#### EXERCISE PROMPT
Any picture in the listing is left out of the copy; all else is duplicated exactly.

================

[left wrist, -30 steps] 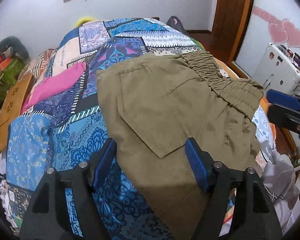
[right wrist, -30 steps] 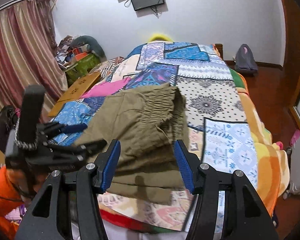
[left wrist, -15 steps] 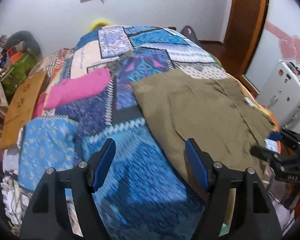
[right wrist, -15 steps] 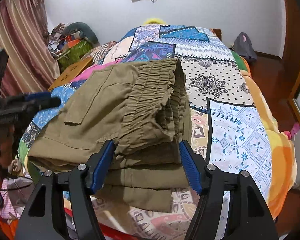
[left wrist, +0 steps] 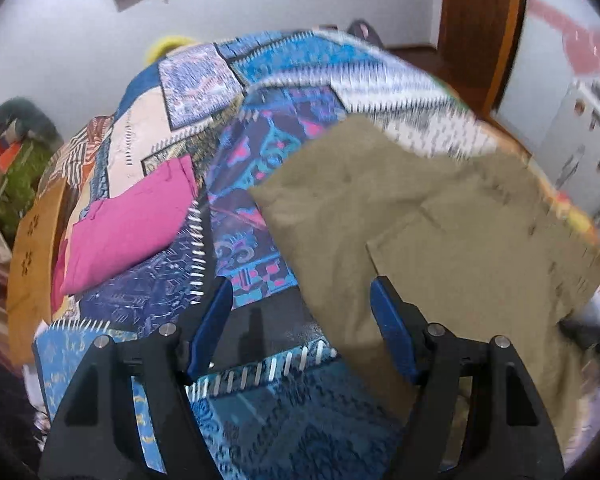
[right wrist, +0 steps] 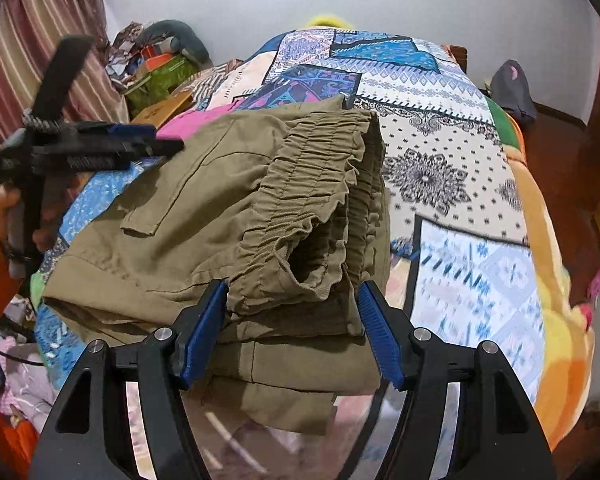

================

#### RESPONSE TO THE EXERCISE
[left wrist, -30 steps] 
[right wrist, -30 steps] 
[left wrist, -15 steps] 
[right wrist, -15 steps] 
[left wrist, +0 steps] 
[right wrist, +0 steps] 

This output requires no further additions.